Abgespeckter Prog-Rock, krautige Elektronik und leiser Pathos in der Stimme: Das Trio PVT versteht das Wort „Post-Rock“ als fixe Kategorie.
In aller Liebe: Die Entwicklung der Band Pivot ist ungünstig verlaufen. Aufgrund langweiliger Rechtsstreitigkeiten mit einer wenig bis gar nicht bekannten US-amerikanischen Combo selben Namens sah sich das australisch-englische Trio 2010 gezwungen, die Vokale aus dem eigenen Band-Logo zu tilgen. „Homosapien“ ist nun das zweite Album, das die Band unter dem Namen „PVT“ veröffentlicht, insgesamt das vierte in der Geschichte der Gruppe – als scharf einschneidender Moment oder Startpunkt einer drastischen Neuorientierung im Sound darf der Verlust des „i“s und des „o“s nicht gelten. Die Veränderung ist hier ein kleines Schleichen. Das Fundament ist auf „Homosapien“ abermals eine Musik, die einst schon die Idee von Unkategorisierbarkeit und den vermeintlichen Unsinn der Schubladisierung im Namen eingeschrieben hatte: Post-Rock. Es geht um das Weiterkommen und das Überwinden der Grenze.

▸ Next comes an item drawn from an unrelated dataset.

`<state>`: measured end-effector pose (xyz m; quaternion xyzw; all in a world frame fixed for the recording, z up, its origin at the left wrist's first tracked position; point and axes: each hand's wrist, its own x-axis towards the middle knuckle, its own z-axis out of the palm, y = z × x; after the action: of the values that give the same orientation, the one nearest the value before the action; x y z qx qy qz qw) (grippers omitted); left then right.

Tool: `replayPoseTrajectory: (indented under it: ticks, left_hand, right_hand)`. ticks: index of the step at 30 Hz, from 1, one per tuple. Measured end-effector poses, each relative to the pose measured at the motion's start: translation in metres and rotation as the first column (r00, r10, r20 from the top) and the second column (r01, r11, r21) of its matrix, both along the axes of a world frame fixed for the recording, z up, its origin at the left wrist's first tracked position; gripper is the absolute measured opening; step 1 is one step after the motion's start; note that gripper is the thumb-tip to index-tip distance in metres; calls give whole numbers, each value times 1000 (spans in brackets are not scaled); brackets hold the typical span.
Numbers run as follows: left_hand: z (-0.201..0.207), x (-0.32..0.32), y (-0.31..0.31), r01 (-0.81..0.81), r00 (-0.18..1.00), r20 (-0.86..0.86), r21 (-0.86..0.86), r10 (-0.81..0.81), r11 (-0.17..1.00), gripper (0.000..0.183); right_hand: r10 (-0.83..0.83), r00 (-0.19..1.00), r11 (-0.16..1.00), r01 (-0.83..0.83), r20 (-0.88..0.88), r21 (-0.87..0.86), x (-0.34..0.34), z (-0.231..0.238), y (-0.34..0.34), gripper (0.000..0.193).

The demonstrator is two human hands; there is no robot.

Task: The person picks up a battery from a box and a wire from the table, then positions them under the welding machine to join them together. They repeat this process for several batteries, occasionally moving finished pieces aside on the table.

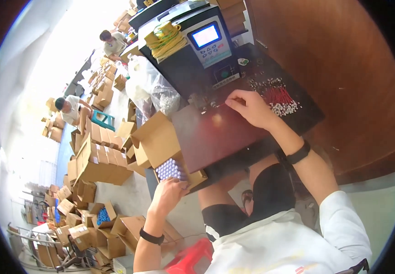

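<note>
My left hand (169,195) is at the near end of an open cardboard box (158,139), its fingers curled down at the edge of several lavender cylinders (170,170) packed upright in rows. Whatever those fingers hold, if anything, is hidden. Over the dark red tabletop (202,141), my right hand (251,108) is closed in a pinch on a thin wire. The wire's far end reaches small metal parts (203,104) in front of a black benchtop machine (206,50) with a lit screen. Red wires with white connectors (282,98) lie bunched to the right of this hand.
A yellow-green wire coil (165,42) rests on the machine. Clear plastic bags (154,89) stand left of the table. Stacked cartons (101,160) fill the left floor, near a red stool (190,258). Two people (72,109) sit farther off. A brown wooden surface (343,91) rises at right.
</note>
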<state>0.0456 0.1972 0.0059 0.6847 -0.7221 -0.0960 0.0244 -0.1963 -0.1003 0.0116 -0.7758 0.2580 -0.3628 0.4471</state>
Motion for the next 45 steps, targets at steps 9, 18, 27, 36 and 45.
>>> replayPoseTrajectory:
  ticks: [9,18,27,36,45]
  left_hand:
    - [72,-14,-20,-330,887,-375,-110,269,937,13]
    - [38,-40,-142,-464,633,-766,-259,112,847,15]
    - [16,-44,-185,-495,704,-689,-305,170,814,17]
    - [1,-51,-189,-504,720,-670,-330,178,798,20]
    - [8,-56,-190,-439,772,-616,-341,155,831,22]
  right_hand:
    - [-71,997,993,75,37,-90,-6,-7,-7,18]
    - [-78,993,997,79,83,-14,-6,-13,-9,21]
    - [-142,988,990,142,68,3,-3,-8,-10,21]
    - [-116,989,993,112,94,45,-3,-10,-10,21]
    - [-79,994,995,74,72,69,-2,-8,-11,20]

Hier arbeitet also wieder unermüdlich die Mensch-Maschine in dunkelblauen und grauen Farbtönen an der Verschmelzung von minimaler Elektronik aus dem Kraftwerk und Synthesizer-Kraut einerseits und muskulösem Drumming und überschwänglich, gerne auch „virtuos“ agierendem Prog-Rock andererseits. In kargem, reduzierten und hoch konzentriertem Setting dominiert hier dennoch der Wunsch nach der großen Geste: Vor allem der Gesang versteigt sich allzu oft, operettenhaft fast schon, hinein ins bedeutsam gemeinte Gefühl. Eine im Grunde sehr gute Band hat hier das Diktum vom Sprengen und Dehnen der Grenzen als festgeschriebenen Bauplan begriffen. Wäre die englische Gruppe Muse nicht so eine fürchterliche, aufgeblasene Pathos-Maschine, die die Schwülstigkeit mit Grandezza verwechselt und die die in ihr vereinzelt werkenden elektronischen Elemente bloß vom Hörensagen aus dem Trend-Basar gefischt hat, sondern eine wesentlich bessere Band, entschlackt, kontrolliert, sympathisch und mit einem besseren Schneider gesegnet – so könnten sie klingen. Das Ziel aber dürfte für PVT wohl eher „Radiohead“ (die ja einst als DIE große Bezugsgröße für die frühen Muse geführt wurden) geheißen haben. Zu ähnlich tönt aus dieser Platte der unbedingte Wille, elektronisches Experiment, Fragmente tatsächlichen Songwritings, wehmütig singendes Gefühl und Passagen, die dann eben doch noch „Rock“ sind, in eine möglichst offene Form zu zwingen. Die hier aufgebrachte Anstrengung ist nahezu mit den Händen greifbar.